Pues a que la foto es un símbolo elocuente de discriminación: el contraste entre la inscripción que trae la imagen (“las mujeres más poderosas del Valle”) y la pose ornamental (al mejor estilo colonial) de las dos mujeres negras, lastima hasta el más leve de los sentimientos igualitarios. Si las señoras del servicio doméstico hubiesen salido en la foto sirviendo el café no habría pasado nada. Es pues el símbolo de la discriminación y no tanto la realidad, lo que molesta. Aquí soportamos la injusticia; lo que no soportamos es que la injusticia se diga, se represente, se celebre.

Sólo los símbolos nos hacen ver una realidad que de otra manera no vemos. La pose servil de las empleadas nos ilumina sobre la manera como las caleñas ricas de la foto ven el mundo; nada las delata tanto como la declaración dada por una de ellas, doña Rosa Haluf de Castro, cuando los periodistas de la W Radio le preguntan si no considera un poco excesivo poner a estas mujeres de adorno, a lo cual ella responde indignada que no y da por terminada la entrevista. El hecho de que a la señora Haluf le parezca normal la pose de las señoras negras en la foto, les da la razón a sus críticos cuando dicen que esas señoras encopetadas de Cali tratan al servicio doméstico como cosas o, peor aún, como esclavas.

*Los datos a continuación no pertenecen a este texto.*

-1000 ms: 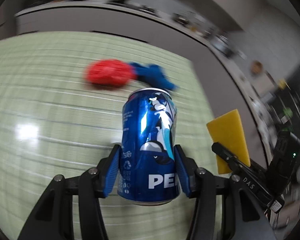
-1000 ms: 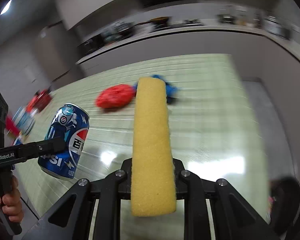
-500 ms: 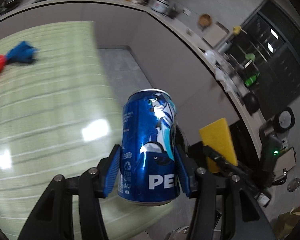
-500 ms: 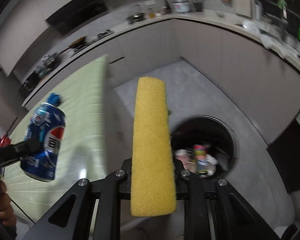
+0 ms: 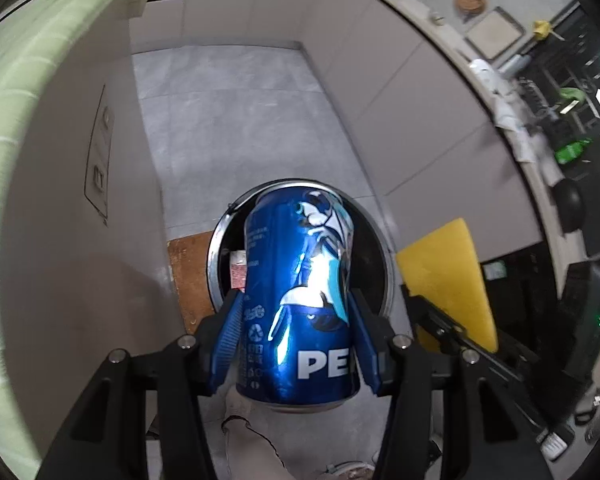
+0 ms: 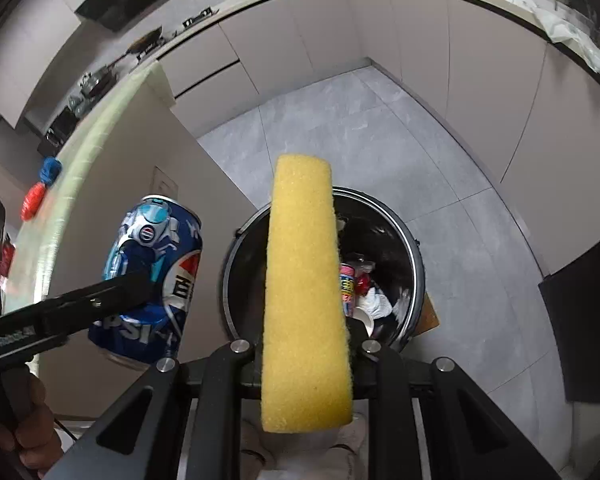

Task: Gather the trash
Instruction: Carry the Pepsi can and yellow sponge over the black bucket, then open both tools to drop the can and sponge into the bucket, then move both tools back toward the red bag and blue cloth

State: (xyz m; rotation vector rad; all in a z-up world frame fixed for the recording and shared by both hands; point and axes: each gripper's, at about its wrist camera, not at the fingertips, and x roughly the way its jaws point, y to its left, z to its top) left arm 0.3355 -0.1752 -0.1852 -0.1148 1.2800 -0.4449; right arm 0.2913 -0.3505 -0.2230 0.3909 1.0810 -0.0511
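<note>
Both your grippers have swung off the green counter since 1 s ago & now hang over the floor above the bin; the grips themselves haven't changed.

Your left gripper is clenched on the can, blue pads pressed to both sides, can upright w/ its top away from the camera. In the left wrist view the can sits right in front of the bin mouth, covering most of it. In the right wrist view the can is to the left of the bin rim, tilted, w/ the left gripper reaching in from the left edge and your hand on its handle.

Your right gripper is clamped on the sponge, yellow, standing on edge between the fingers. It hangs over the bin, hiding the left part of the opening. Sponge also shows in the left wrist view, just right of the can.

Bin is round, dark inside w/ a metal rim, standing on grey floor tiles. Trash already lies in it: wrappers and white crumpled bits. A brown board lies under the bin's side.

Further out, the counter edge runs up the left w/ a red item & a blue item on it, well apart from both grippers.
</note>
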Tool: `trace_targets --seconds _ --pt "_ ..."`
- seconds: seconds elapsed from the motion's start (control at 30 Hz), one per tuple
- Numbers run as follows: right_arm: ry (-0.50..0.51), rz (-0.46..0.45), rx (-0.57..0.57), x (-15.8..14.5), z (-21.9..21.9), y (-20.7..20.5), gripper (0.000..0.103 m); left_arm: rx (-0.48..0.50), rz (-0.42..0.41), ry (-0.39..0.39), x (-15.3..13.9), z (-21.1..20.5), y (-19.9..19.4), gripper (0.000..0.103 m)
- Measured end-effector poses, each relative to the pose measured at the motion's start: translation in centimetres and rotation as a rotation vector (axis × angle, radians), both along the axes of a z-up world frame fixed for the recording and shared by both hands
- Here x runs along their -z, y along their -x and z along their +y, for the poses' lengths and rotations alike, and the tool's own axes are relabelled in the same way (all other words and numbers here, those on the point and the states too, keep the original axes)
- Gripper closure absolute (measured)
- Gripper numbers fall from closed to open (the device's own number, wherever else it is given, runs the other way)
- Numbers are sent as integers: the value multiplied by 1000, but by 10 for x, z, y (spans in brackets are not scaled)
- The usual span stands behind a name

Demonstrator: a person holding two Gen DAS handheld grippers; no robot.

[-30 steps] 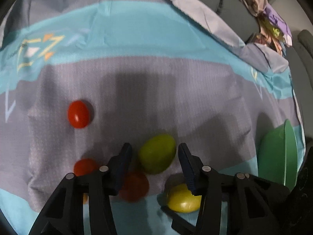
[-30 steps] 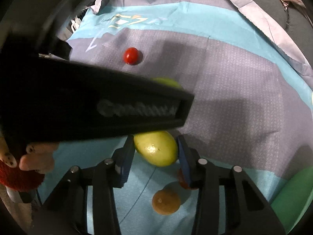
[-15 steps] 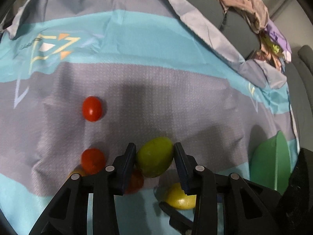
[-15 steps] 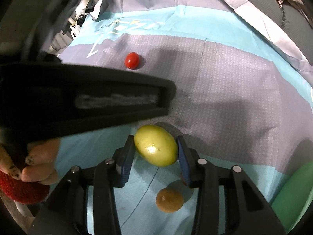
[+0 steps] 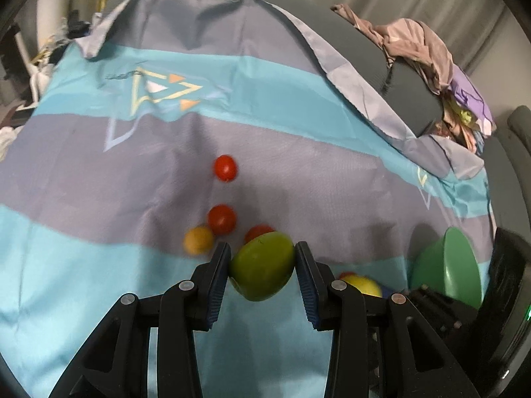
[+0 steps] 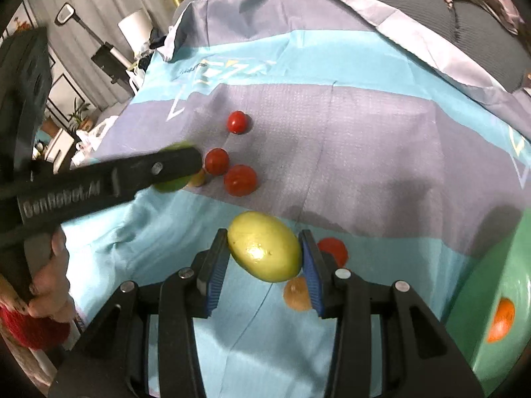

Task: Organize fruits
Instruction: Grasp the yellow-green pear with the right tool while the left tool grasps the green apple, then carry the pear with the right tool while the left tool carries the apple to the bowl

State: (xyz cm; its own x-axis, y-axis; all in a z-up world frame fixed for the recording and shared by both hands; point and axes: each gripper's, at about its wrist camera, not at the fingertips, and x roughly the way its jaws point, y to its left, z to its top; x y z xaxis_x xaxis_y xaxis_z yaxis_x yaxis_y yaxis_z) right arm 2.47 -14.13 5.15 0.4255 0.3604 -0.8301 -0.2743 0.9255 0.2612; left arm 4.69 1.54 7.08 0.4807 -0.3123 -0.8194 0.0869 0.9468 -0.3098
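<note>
Fruit-gathering is mid-carry: the left claw (image 5: 262, 260) grips a green fruit (image 5: 262, 267) and the right claw (image 6: 264, 253) a yellow fruit (image 6: 265, 247), both left of the green bowl (image 6: 497, 282). Next, each should probably swing over that bowl and release.

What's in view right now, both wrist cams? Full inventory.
Green oval fruit: 1, green, clamped in the left hand-held gripper.
Yellow oval fruit: 1, yellow-green, clamped in the right hand-held gripper.
Small red round fruits: 4, red, on the cloth.
Small tan round fruits: 2, yellowish-brown, on the cloth.
Green plastic bowl: 1, green, right edge, holding one orange fruit.
Striped fabric cloth: 1, turquoise and grey, under everything.
Crumpled clothes pile: mauve, far right.
Left hand-held gripper: black, shut.
Right hand-held gripper: black, shut.
</note>
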Motion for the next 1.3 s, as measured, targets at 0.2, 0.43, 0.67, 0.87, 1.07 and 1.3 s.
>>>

Todo esto muestra que en Colombia el progreso y la modernidad son logros cargados de ambivalencia. Nuestras élites se globalizan, imitan a los ricos de los Estados Unidos o de Europa y cuando están fuera del país se sienten como ellos, tienen los mismos gustos y consumen lo mismo. Pero siempre quieren regresar a su patria; para vivir a sus anchas; no sólo como los ricos que son, sino también como los hidalgos que quieren ser, rodeados de gente que les sirva y se movilice para atender hasta sus más nimios deseos, tal como hacían sus antepasado terratenientes, en el Valle del Cauca o en otras partes del país. Hay muchos estudios sobre la cultura de las élites latinoamericanas (por ejemplo, el clásico Elites in Latin America de Seymour M. Lipset) que muestran cómo para nuestros empresarios e industriales, el estatus y la superioridad de clase son valores más importantes que la acumulación de dinero. Se sabe cómo al presidente Alfonso López Pumarejo, el mandatario más liberal y moderno que tuvo Colombia en el siglo XX, le atormentaba el hecho de que sus hijos se juntaran con personas de una clase social inferior a la suya.

Me pregunto si estas élites vallunas (no sólo ellas), con su actitud arcaica y desdeñosa frente a sus subordinados, no están engendrando, en el seno de su sociedad estancada, una contraélite de origen popular, mafiosa y sin escrúpulos, que algún día los va a destronar.